Exercise => Give back exactly the lines starting at the one with "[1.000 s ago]" and ending at the last line of the data below. Pictures are not part of the copy.

Given data =>
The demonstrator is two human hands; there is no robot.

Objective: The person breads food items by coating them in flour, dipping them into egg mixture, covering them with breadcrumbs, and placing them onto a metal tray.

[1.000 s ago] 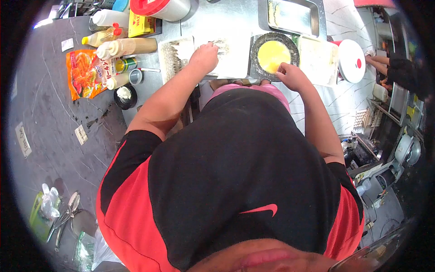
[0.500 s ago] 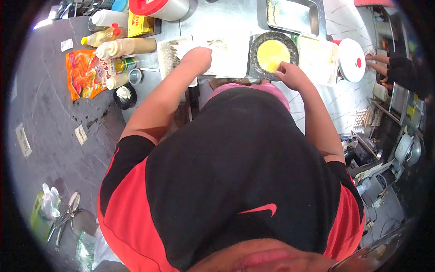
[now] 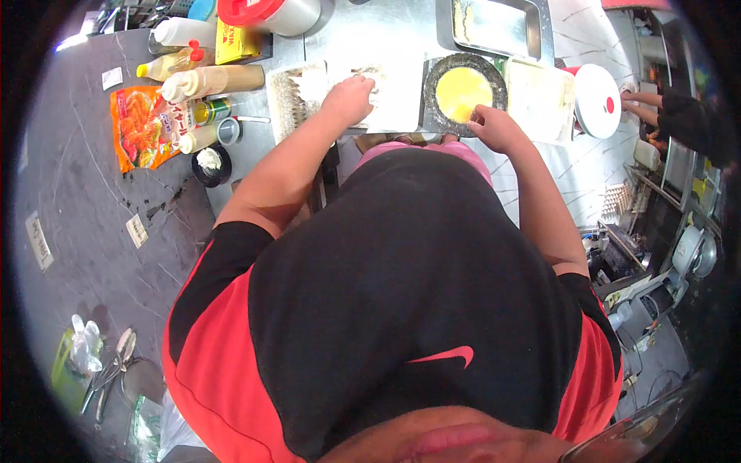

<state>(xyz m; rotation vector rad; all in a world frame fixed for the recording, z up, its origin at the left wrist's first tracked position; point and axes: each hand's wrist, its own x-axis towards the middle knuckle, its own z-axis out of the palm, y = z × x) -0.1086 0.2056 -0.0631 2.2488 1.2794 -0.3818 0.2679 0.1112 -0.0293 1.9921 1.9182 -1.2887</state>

Task solution =>
[1.000 s ago] 
[0.500 s ago] 
[now] 

<state>(xyz m; rotation vector rad; all in a world frame fixed for the recording, z up, its origin at the left wrist's first tracked position; point and axes: each hand's wrist, its own x-axis towards the middle knuckle, its own z-axis out of the palm, y = z × x) -0.1086 0.2056 -0.0631 2.2488 1.2794 -0.3818 0.2679 0.1112 -0.0293 1.9921 1.9182 -1.2887</state>

This output is finished.